Семь миллионов российских казаков (или десять миллионов, как утверждают их предводители) в теории являются потомками отдельных “войск”, осевших по всей Евразии, от Дона до реки Уссури на границе с Китаем, и даже на побережье Тихого океана. После большевистской революции “войска” были расформированы. Казаки утратили свои старые свободы и превратились в колхозников – пародию на казацкую систему общественного землевладения – или в заводских рабочих в советских городах. Во время войны Сталин использовал казацкий патриотизм в своих целях, но их история независимости раздражала его; казаки жестоко пострадали во время голодомора на Юге России 1920‑х и во время чисток 1930‑х, над казачеством был установлен жесткий политический контроль. Атаманы, традиционные предводители войск, сохранились, но теперь они были всего лишь подневольными чиновниками, назначаемыми партией.
Когда после 1991 года началось возрождение казачества, его наследие было катастрофически истощено. Предводители движения в большинстве своем были городскими обывателями или мелкими партийными функционерами, которые дезертировали, чтобы отправиться на поиски собственных корней. По всему Ростову-на-Дону, например, матерям и сестрам было велено шить униформы по образцам на выцветших фотоснимках, пока их мужчины, в своей неуклюжести не уступавшие Исааку Бабелю, учились взбираться на лошадь, а потом удерживаться в седле.
И все же казацкая сила реальна – как и угроза, что какое‑нибудь убедительное возрождение старого доброго реакционного русского национализма привлечет эту силу на свою сторону. В начале 1993 года Борис Ельцин решил обойти своих противников, разыграв казацкую карту: президентским указом казакам было обещано возвращение их исконных земель, восстановление местного самоуправления, которым они пользовались до революции 1917 года, и полная реставрация казачьих частей в Российской армии, включая их традиционные мундиры, чины и знаки отличия. Однако российский парламент, где в тот период заправляла коалиция националистов и коммунистов, вступившая в конфронтацию с президентом Ельциным, отверг этот указ. Даже после того как силы парламента попытались осуществить государственный переворот в сентябре 1993 года и были подавлены войсками, верными президентской власти, “казацкие законы” остались в подвешенном состоянии; никто не мог вспомнить, вступили они в силу или нет. Вместо этого казаки стали действовать по собственному почину. В том октябре в трех тысячах миль к востоку от Дона вооруженные уссурийские казаки на малорослых лошадках совершили наезд на пограничников на горной границе, отделявшей Россию от Китая, и без приказа заступили на свою первую вахту. Они возвратились к своему старинному долгу: пограничной караульной службе.

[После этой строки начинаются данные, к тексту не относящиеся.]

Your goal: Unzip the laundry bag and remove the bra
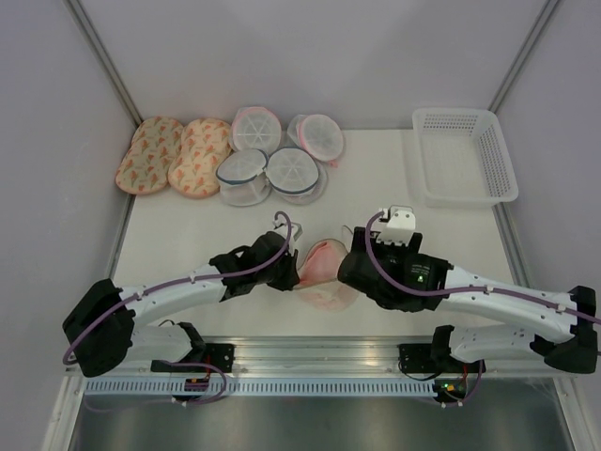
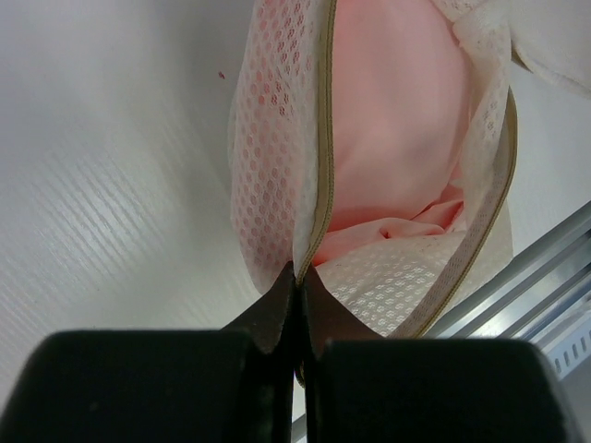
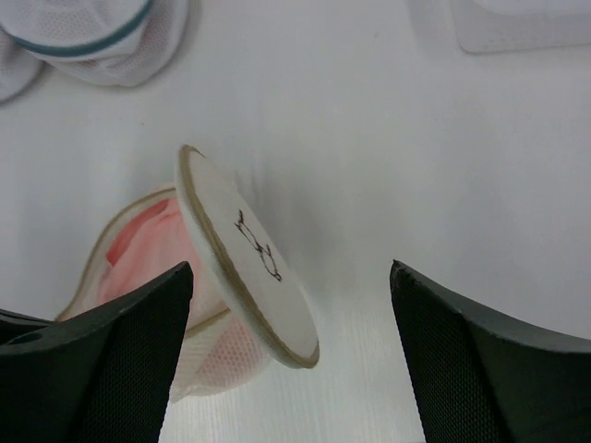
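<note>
The peach-beige mesh laundry bag [image 1: 322,271] lies between the two arms near the table's front edge, unzipped, its lid with the black scribble [image 3: 256,247] standing up at an angle. The light pink bra [image 2: 392,120] shows inside the opening, also in the right wrist view [image 3: 148,251]. My left gripper [image 2: 299,277] is shut on the bag's beige zipper rim [image 2: 321,166] at its left side. My right gripper [image 3: 291,360] is open and empty, hovering over the bag's right side with the lid between its fingers.
Two orange-patterned oval pouches [image 1: 174,155] and several white round mesh pouches [image 1: 272,155] lie at the back left. A white plastic basket [image 1: 462,155] stands at the back right. An aluminium rail [image 1: 319,357] runs along the table's front edge.
</note>
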Controlling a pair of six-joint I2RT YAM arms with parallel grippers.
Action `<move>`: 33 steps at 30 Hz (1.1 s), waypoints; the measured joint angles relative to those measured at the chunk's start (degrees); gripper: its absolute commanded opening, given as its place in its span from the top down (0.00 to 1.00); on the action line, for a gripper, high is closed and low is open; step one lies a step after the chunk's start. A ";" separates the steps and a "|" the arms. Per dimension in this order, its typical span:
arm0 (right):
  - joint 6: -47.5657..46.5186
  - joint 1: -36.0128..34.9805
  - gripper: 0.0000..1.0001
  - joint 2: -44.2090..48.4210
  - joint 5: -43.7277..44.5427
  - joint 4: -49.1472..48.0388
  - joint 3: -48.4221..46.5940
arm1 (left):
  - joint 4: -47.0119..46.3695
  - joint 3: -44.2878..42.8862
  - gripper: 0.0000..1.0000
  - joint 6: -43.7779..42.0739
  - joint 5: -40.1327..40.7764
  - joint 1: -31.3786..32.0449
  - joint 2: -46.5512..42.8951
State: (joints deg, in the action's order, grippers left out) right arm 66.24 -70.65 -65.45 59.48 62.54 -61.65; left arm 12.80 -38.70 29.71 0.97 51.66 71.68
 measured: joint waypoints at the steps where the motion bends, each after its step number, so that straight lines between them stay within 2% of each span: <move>1: -1.88 -0.02 0.09 0.72 -0.04 -1.97 0.00 | -0.17 0.83 0.98 0.46 0.00 0.02 -0.57; 8: -21.03 -0.09 0.14 3.30 -9.92 -25.88 0.24 | -1.95 2.86 0.98 2.56 -0.02 0.22 -2.60; 14: -29.05 -0.33 0.18 0.48 -22.62 -39.32 0.26 | -2.29 3.15 0.98 3.61 0.22 0.22 -3.74; 19: -30.01 -0.37 0.28 -6.12 -29.20 -42.71 0.37 | -2.29 3.21 0.98 4.57 0.50 0.22 -5.09; 27: -28.48 -0.39 0.29 -8.96 -32.06 -40.65 1.53 | -1.88 3.65 0.98 6.45 2.95 0.17 -11.08; 33: -27.93 -0.44 0.29 -11.96 -32.94 -39.56 3.13 | -2.19 3.65 0.98 7.10 3.28 0.22 -11.65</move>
State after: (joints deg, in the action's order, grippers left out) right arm 38.30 -71.09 -77.41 26.55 22.98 -58.52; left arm 10.61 -35.05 36.82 4.25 51.88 60.03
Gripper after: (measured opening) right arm 0.712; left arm 0.027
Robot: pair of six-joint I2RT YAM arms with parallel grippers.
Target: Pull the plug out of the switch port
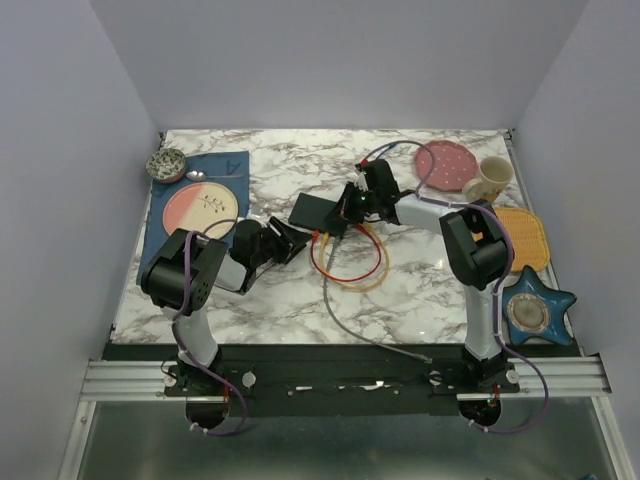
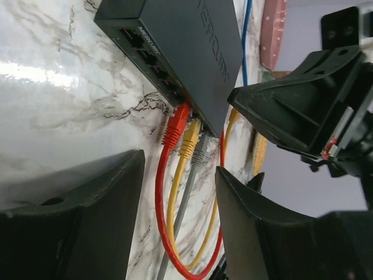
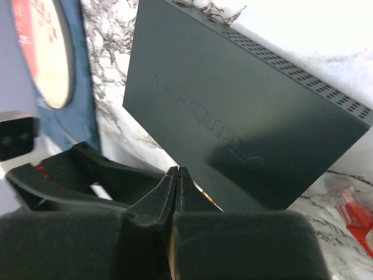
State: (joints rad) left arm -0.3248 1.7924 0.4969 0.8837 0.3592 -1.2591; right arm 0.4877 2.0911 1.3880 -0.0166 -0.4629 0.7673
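Nearest, the L tool [image 2: 180, 166] sits wide open low over the counter [image 2: 52, 76], gripping nothing, its gap facing the red plug [image 2: 175, 125], yellow plug [image 2: 190, 137] and grey plug [image 2: 201, 149]. All 3 are seated side by side in the switch [image 2: 186, 41], which lies flat mid-counter. Beyond, the R tool [image 3: 176, 172] hangs by the switch's top w/ fingers pressed together; can't tell if anything's pinched.
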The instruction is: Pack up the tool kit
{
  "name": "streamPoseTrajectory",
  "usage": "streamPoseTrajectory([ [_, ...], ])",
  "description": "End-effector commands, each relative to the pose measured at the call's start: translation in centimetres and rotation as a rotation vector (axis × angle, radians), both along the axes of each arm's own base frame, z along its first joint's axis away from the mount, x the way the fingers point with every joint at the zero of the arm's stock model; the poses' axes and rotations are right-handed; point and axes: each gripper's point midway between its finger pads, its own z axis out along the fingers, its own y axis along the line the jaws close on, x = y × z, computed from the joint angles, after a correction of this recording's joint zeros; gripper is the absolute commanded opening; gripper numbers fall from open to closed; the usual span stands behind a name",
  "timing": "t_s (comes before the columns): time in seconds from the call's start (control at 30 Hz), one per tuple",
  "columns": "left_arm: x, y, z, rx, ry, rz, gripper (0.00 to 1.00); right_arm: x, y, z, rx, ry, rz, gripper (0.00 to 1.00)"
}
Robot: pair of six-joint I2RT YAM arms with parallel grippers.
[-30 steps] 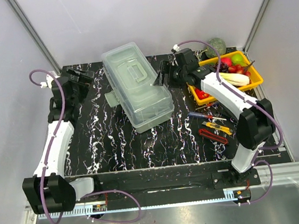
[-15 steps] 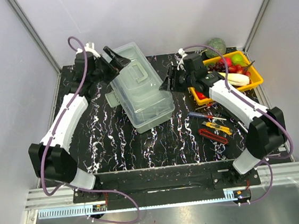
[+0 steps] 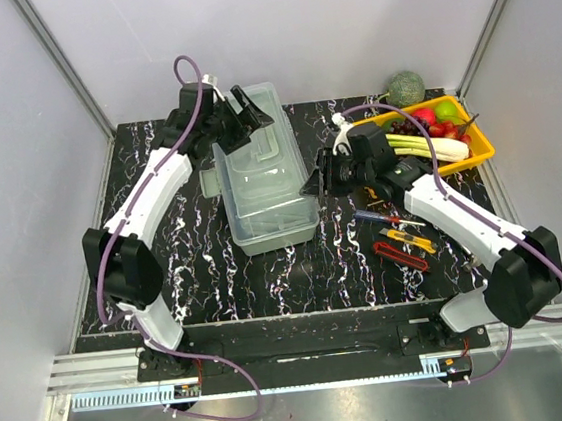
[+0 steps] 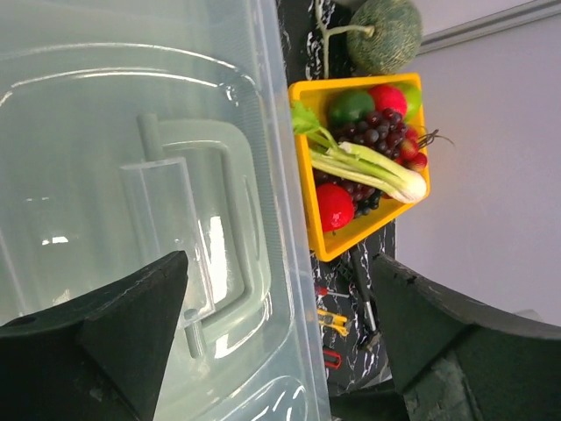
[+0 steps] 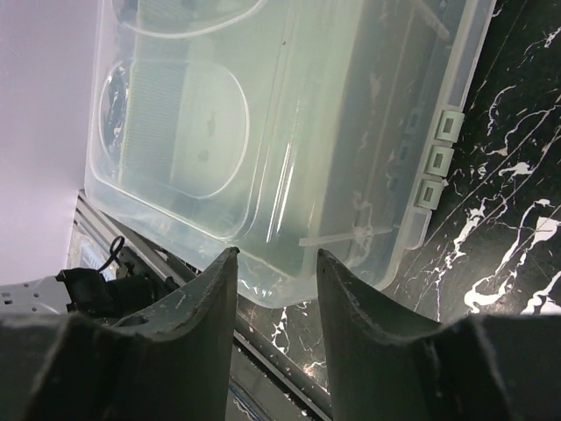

Все эти противоречия нашли пристанище в доме 20 по улице Суворова в Ростове. Парамонов, который его построил и жил в нем, был казаком. Но в то же время он был крупным городским капиталистом, промышленным и торговым магнатом, владельцем зернохранилищ, угольных шахт и барж на Дону. Его конкурент, Панченко, владел бумажными фабриками, и в начале XX века две династии уладили свои разногласия при помощи свадьбы: дочь Парамонова вышла за сына Панченко.
После революции многие Парамоновы и Панченко эмигрировали в Западную Европу. В следующие за тем 70 лет обе семьи считались у себя на родине монополистами-кровососами, белыми террористами и безжалостными эксплуататорами. Но в любом разговоре в современном Ростове выясняется, что их, несмотря на три поколения пропаганды, до сих пор помнят здесь и почитают. Теперь они задним числом пользуются лестной репутацией отцов города, строителей школ, набережных, парков и церквей, покровителей искусств.
Если не считать полей сражений, усеянных трупами, или улиц, засыпанных битыми стеклами, достижений у казаков немного, и они очень ценятся. Поэтому казаки пришли в благоговейное волнение, когда узнали несколько лет назад, что правнучка Парамонова и Панченко живет и здравствует во Франции. Им пришла в голову мысль захватить дом ее прадеда, превратившийся в государственное учреждение. Они решили удерживать его до тех пор, пока не смогут вернуть законной владелице, чистокровной казачке, как символ права казаков на все их “украденное” имущество и земли.
Я познакомился с ней во время ее первого посещения земли своих предков. Мадам Натали Федоровски родилась в Бельгии, выросла в Катанге, а теперь проживала в Руасси под Парижем. Но ее русский безупречен, и, что еще важнее, эта мудрая и изысканная дама наделена французским чувством меры. Она отдавала себе отчет во всей иронии положения: в том, что при всем мужском шовинизме казаков, они были вынуждены строить свой культ вокруг женщины; что докапиталистическим степным коневодам пришлось возвести свое святилище в городском особняке, принадлежавшем промышленнику. Она ходила по улицам Ростова, как королева, в сопровождении небольшой трепещущей свиты. Мадам Федоровски нельзя было манипулировать.